1. Update your network’s defenses frequently
In order to ensure the desired protection, all devices utilized by remote staff for accessing company or customer data need to be equipped with robust security measures like antivirus software, firewalls, and spam filtering tools, and should be regularly updated.
2. Secure all internet connections
It is advisable to prohibit the use of unsecured public Wi-Fi. Additionally, inform your employees that using the company’s VPN is mandatory to secure their connection if they choose to use such networks.
3. Set in place and maintain a data security protocol
Internal data breaches occur frequently, even among the most competent individuals, but they typically arise from inadvertent mishandling of sensitive data by employees rather than intentional actions. To minimize this problem, it is recommended that you provide clear guidelines regarding the security policies that employees should adhere to, as well as the repercussions for non-compliance.
4. Provide your staff the necessary tools and technology
Ensure that your employees have access to all necessary resources, such as a VPN, antivirus software, and potentially a password manager, to adhere to the security policies. By providing these tools, they can concentrate on their work without concerns about compliance, resulting in increased productivity.

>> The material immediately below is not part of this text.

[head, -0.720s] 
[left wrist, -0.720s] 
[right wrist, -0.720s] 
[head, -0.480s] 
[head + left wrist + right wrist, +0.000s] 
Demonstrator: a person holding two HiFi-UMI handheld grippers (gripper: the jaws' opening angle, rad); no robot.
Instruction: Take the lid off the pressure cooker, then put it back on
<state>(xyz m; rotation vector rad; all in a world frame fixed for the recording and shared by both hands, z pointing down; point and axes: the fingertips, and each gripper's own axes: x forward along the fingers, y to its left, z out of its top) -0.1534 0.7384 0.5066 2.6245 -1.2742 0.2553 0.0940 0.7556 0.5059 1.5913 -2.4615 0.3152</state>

5. Restrict the use of personal devices
Although the bring-your-own-device policy can offer various benefits for certain companies, it does pose security concerns for remote workers. These individuals might not have password protection or may rely on outdated or unreliable antivirus software. Therefore, it is advisable for employers to mandate the use of company-provided devices for remote employees to ensure optimal security.
6. Implement the Zero Trust approach
Microsoft developed the strategy, which is centered on the fundamental philosophy of never placing trust but instead always verifying the authenticity of identities, devices, and services.

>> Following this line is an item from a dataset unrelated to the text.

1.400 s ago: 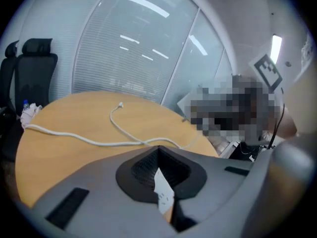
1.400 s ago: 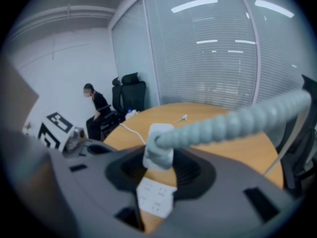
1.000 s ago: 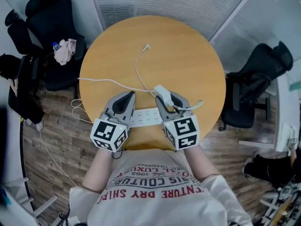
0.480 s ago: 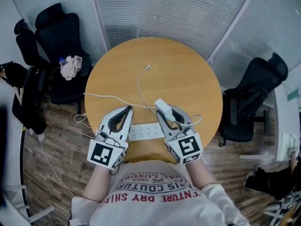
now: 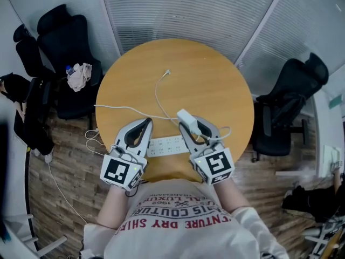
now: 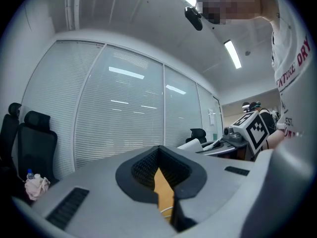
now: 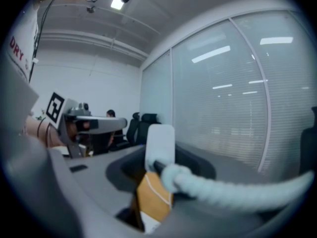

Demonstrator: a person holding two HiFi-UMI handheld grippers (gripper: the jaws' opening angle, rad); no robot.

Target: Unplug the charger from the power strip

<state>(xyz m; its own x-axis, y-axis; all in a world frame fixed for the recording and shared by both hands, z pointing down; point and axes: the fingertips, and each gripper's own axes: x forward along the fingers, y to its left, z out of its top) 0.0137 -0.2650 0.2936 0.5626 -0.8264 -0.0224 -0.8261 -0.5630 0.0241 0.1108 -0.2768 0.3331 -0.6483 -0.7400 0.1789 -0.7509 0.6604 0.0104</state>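
Round wood table [image 5: 207, 74] w/ power strip [image 5: 167, 143], chairs [image 5: 62, 36] around; right tool [image 5: 193, 127] grips charger [image 5: 184, 115], left tool [image 5: 147, 122] seemingly clenched empty.

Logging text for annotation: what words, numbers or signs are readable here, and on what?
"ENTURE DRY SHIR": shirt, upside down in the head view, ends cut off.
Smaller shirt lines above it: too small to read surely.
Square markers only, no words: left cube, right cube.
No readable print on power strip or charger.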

7. Ask your employees to use strong passwords
Advising your staff to be imaginative and utilize a mix of characters is crucial in generating strong passwords, especially considering the common use of passwords like “123456”, “qwerty”, or “password”. The more unusual and unconventional, the more effective. Additionally, it is essential to refrain from reusing passwords.

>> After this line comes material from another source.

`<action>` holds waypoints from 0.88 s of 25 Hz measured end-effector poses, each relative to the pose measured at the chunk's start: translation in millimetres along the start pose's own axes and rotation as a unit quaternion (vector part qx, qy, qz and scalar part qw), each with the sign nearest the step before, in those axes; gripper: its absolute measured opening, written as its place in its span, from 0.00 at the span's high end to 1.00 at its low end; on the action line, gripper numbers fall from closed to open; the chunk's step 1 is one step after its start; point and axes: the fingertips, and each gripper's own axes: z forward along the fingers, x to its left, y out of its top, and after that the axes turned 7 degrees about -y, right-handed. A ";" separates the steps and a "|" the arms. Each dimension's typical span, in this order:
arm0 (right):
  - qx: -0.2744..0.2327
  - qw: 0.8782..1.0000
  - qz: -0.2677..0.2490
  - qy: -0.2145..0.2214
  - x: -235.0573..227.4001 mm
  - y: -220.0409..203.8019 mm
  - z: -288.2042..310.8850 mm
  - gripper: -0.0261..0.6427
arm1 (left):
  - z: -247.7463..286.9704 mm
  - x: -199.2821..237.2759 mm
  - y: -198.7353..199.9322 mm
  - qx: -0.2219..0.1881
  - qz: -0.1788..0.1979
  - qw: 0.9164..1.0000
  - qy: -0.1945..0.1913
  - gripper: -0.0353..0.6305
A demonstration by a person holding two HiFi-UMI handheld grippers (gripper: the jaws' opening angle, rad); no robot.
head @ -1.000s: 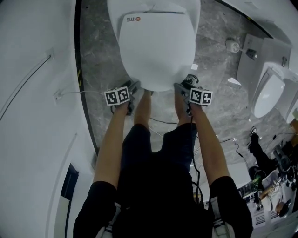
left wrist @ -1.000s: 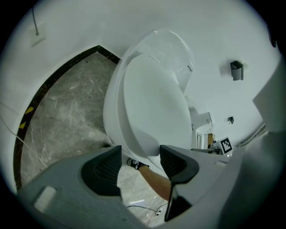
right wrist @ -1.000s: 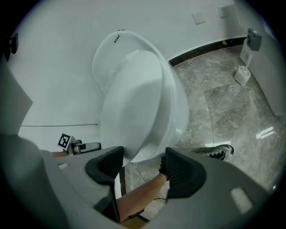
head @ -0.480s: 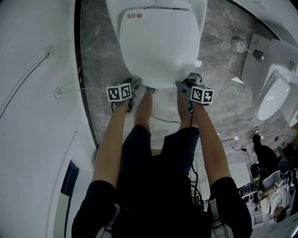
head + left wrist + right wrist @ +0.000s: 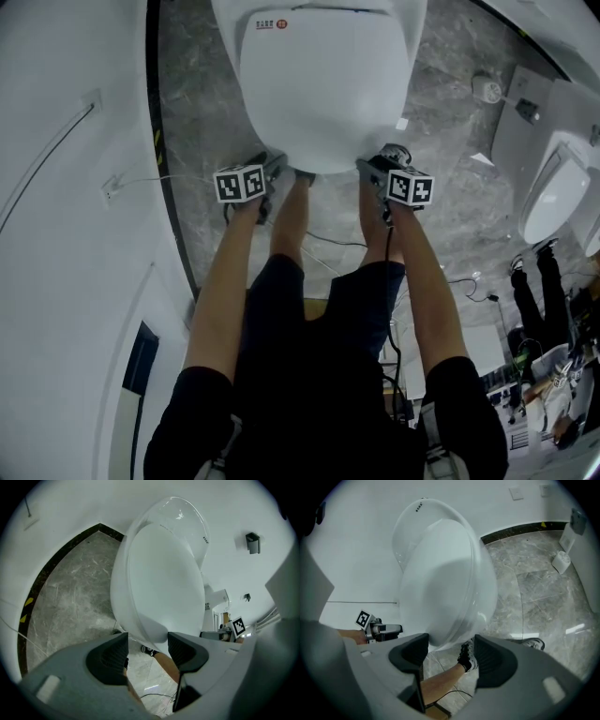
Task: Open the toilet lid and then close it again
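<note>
The white toilet point(image 5: 319, 84) stands in front of me with its lid point(image 5: 164, 583) down flat. My left gripper point(image 5: 275, 170) is at the left of the bowl's front edge and my right gripper point(image 5: 368, 169) at the right, both open. In the left gripper view the rounded front rim of the lid sits just beyond the left gripper point(image 5: 147, 641), between its spread jaws. From the right gripper point(image 5: 449, 646) the lid point(image 5: 440, 583) looms above the jaw tips, nearer the left jaw. Neither gripper holds anything.
The person's legs and shoes point(image 5: 467, 657) stand close under the bowl's front. Cables point(image 5: 328, 246) trail over the grey marble floor. A white wall with a black skirting strip point(image 5: 169, 187) curves along the left. At the right are a urinal point(image 5: 553, 197) and a small white holder point(image 5: 487, 91).
Both grippers have crept slightly closer to the toilet's front edge. The lid has stayed down.
</note>
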 end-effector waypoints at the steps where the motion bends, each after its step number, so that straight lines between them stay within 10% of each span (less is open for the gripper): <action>1: -0.001 1.000 0.004 0.001 -0.1 -0.6 0.9 0.51 | 0.2 0.5 -0.2 0.001 0.001 1.000 -0.002 0.56; 11: -0.008 0.993 -0.107 -0.052 4.4 7.1 -4.2 0.48 | -5.9 2.2 -3.7 0.036 0.039 0.998 0.014 0.56; 22: -0.003 0.938 -0.332 -0.102 72.8 18.9 -76.4 0.51 | -54.8 -64.5 7.7 0.062 0.103 0.993 -0.008 0.56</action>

8. Use at least two-factor authentication
Adding two-factor authentication provides an additional layer of security to the accounts of your company. Safeguarding your data and preventing unauthorized access are of utmost importance.
9. Supervise employees’ remote work behaviors
It is recommended and morally right to inform your employees that their activities are being monitored using the monitoring system they prefer, in order to ensure their adherence to the established security policy.
10. Provide your employees with strong IT support and security awareness training
Solid remote security measures are established on the basis of effective security awareness training.
It is crucial for your business to prioritize providing excellent security awareness training, particularly for remote employees, as it could potentially be the key to saving your business.
In the present day, thanks to technological advancements, individuals have the ability to work remotely from any location across the globe. Particularly in the midst of the COVID-19 crisis, there has been a significant surge in the number of individuals working from home.
This provided them with the opportunity to achieve a better equilibrium between work and personal life (after all, who wouldn’t enjoy working in their cozy pajamas and having unlimited access to the refrigerator?), while the employers were able to reduce expenses by not having to pay for office space.